A harrowing real-life exposé about CIA malfeasance is poorly served by a monotonous blast of talky outrage.
The facts in the political thriller The Report—of which there are many—are scary and worth getting out there. Essentially, the CIA embarked on a post-9/11 program of extreme interrogation that amounted to torture. None of it resulted in any actionable intelligence, ever. Secretly, the CIA arrived at this conclusion on its own, while a diligent six-year oversight investigation twisted in the wind.

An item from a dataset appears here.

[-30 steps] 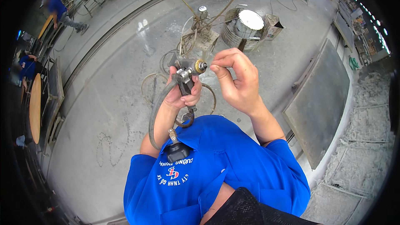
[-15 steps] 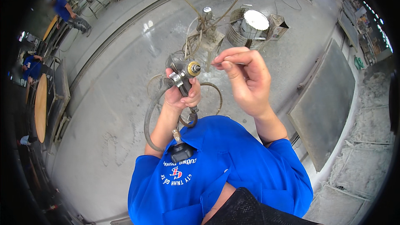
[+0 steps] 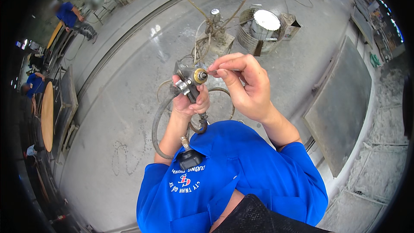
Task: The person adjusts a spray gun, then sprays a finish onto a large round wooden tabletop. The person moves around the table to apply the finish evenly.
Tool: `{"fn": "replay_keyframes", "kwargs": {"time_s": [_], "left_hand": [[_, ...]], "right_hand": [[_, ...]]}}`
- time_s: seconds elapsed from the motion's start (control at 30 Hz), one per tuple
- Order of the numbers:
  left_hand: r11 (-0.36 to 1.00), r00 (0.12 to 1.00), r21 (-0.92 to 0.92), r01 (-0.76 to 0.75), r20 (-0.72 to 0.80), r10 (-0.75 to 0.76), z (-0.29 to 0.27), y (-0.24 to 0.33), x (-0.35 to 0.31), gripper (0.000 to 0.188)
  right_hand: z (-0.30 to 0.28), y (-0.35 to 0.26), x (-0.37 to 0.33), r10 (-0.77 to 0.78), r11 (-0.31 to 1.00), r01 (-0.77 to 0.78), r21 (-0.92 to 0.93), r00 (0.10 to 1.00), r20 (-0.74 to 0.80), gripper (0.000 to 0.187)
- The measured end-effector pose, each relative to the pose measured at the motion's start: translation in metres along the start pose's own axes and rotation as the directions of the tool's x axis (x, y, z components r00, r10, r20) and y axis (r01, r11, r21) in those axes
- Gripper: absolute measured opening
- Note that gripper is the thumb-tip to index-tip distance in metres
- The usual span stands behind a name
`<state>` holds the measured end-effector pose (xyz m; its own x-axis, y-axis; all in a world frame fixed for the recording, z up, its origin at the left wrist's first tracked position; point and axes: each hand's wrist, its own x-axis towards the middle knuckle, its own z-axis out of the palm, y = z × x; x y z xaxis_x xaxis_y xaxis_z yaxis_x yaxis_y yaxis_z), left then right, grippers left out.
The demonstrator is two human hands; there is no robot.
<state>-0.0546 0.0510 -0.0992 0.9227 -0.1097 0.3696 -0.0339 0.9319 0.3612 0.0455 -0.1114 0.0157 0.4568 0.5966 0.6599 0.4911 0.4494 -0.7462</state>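
While the left hand [image 3: 185, 104] is clamped round the handle [image 3: 195, 96] of a spray gun [image 3: 186, 73] just left of and above mid-frame, the right hand [image 3: 247, 87] holds thumb [image 3: 230, 80] and fingertips [image 3: 214, 66] close together beside the brass-coloured nozzle ring [image 3: 200, 76]; whether they pinch something cannot be told. A grey hose [image 3: 155, 124] curves below the gun, and toward the upper right a pail [image 3: 261, 33] stands inside a ribbed tub [image 3: 244, 38].

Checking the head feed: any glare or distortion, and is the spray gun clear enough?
Head view: spray gun fairly clear, but detail between the right hand's fingers is too small to read; head view: white glare patches on the grey floor; head view: fisheye bending, corners black.
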Motion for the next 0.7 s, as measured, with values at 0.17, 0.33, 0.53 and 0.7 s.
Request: {"fn": "replay_keyframes", "kwargs": {"time_s": [0.17, 0.33, 0.53, 0.7], "left_hand": [[0.969, 0.984, -0.185, 0.163, 0.103, -0.146, -0.015, 0.000, -0.005, 0.092], [0.978, 0.983, -0.098, 0.184, -0.009, -0.186, -0.024, -0.004, 0.004, 0.080], [0.985, 0.983, -0.070, 0.157, -0.084, -0.163, -0.019, -0.009, 0.004, 0.077], [0.982, 0.972, 0.019, 0.186, -0.146, -0.182, -0.019, -0.004, -0.002, 0.076]], "right_hand": [[0.002, 0.002, -0.002, -0.046, 0.990, 0.047, -0.135, 0.999, 0.005, 0.014], [0.004, 0.001, 0.003, -0.019, 0.991, 0.004, -0.137, 0.994, -0.110, 0.009], [-0.005, 0.000, 0.006, 0.016, 0.981, -0.017, -0.191, 1.000, -0.007, 0.009], [-0.006, -0.003, 0.003, 0.027, 0.967, -0.019, -0.254, 0.999, 0.030, 0.008]]}}
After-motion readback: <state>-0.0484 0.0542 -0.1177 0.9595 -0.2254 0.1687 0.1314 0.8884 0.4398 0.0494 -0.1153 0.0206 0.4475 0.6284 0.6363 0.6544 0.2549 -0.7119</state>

Unfortunately, The Report is also a deafeningly dull movie, loaded with office speech after office speech, one that forgets to excite its relentless two-hour data dump into drama. You can agree with its thrust while still feeling something majorly irresponsible has happened with Scott Z. Burns’s tunnel-visiony direction and hectoring script; he makes Aaron Sorkin seem restrained.

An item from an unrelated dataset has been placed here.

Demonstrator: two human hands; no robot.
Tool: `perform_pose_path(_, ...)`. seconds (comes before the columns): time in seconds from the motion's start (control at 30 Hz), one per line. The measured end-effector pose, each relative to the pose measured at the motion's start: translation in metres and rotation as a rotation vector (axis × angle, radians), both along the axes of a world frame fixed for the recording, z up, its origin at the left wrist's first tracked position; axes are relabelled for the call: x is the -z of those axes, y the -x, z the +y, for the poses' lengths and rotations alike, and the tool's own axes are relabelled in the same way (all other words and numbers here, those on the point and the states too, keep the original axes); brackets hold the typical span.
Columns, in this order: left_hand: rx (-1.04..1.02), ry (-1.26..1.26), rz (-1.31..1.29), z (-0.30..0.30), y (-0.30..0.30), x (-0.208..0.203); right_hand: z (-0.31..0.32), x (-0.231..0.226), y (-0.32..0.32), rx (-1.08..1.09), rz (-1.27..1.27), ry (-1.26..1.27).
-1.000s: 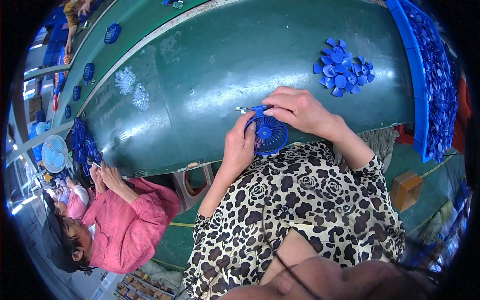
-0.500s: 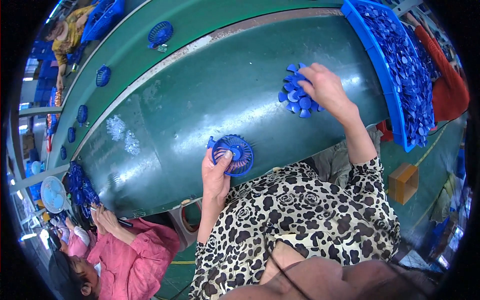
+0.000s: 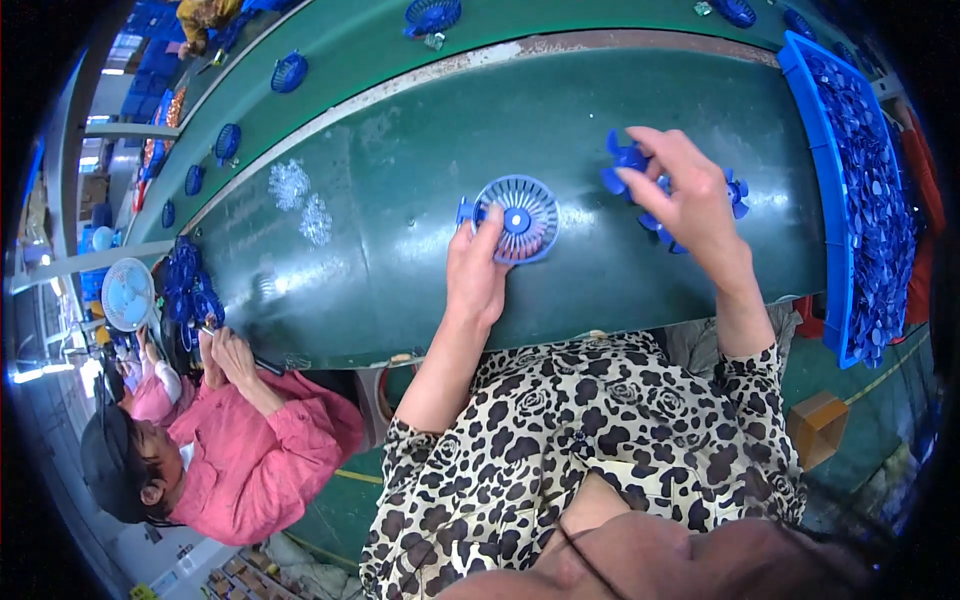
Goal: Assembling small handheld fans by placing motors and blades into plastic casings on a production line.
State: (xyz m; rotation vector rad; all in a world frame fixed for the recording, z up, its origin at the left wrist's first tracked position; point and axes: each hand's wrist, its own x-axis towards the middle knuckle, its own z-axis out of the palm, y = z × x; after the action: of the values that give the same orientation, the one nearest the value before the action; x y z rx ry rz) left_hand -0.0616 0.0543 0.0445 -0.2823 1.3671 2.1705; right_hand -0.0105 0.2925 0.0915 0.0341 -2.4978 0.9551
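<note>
My left hand (image 3: 474, 272) grips a round blue fan housing (image 3: 520, 238) by its edge, with the thumb on the near side of its slatted cage. The housing is held over the green worktable (image 3: 420, 280), its ribbed face and central hub turned up. To the right, my right hand (image 3: 692, 190) pinches a small blue fan blade (image 3: 624, 160) between thumb and fingers. Beneath and behind that hand lie more blue fan blades (image 3: 738, 193) in a small pile, partly hidden by it.
A blue crate (image 3: 838, 215) full of blue pieces stands at the right end. Beyond the table, a green belt carries several housings (image 3: 290, 72). Small clear parts (image 3: 290, 186) lie left. A co-worker in pink (image 3: 265, 460) handles something beside a dark blue heap (image 3: 188, 285).
The view has shifted. My right hand has lifted a fan blade off the pile and brought it leftward. The housing in my left hand now faces up more squarely.
</note>
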Motion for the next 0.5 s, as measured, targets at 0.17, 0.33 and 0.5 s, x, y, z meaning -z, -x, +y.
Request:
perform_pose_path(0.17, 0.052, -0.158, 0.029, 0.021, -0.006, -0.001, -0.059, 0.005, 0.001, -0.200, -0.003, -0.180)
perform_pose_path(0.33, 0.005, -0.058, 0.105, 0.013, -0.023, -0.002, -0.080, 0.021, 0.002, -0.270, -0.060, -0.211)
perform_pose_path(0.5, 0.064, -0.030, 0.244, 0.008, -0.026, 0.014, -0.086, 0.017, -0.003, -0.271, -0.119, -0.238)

Adam Driver, as the movie’s crusading Daniel Jones, the Senate-appointed investigator whose zeal produced a 6,700-page document, has the brainy believability to pull it off. You never doubt his command of the statistics. But to watch him in BlackKklansman or Silence is to know that he’s capable of a larger emotional component that’s absent here. Burns gets a kick out of playing him against Annette Bening’s constantly shocked Senator Dianne Feinstein (she's also given little room to create an actual performance), the two of them approximating the hoped-for relationship between movie and viewer: Can you believe this stuff happened? What?
Burns, a protégé of Steven Soderbergh, can occasionally craft a line of tartly banal dialogue: One government spook declares that it’s “time to put on our big-boy pants.” Years later, a frustrated CIA agent asks the overconfident waterboarders, “Where’s the special sauce?” And there are occasional visual flourishes—a nightmarish PowerPoint presentation ending with a slide about mock burials—that hint at the better-balanced film The Report might have been. But mainly we’re pinned down by a firehose-stream of didactic outrage. An appealing supporting cast, one that includes Jon Hamm, Ted Levine and The Americans’ Matthew Rhys, is stranded in the verbiage. “You don’t really have a legal problem—you have a sunlight problem,” Jones is advised by a journalist. The movie does too: Its nose is stuck in a book.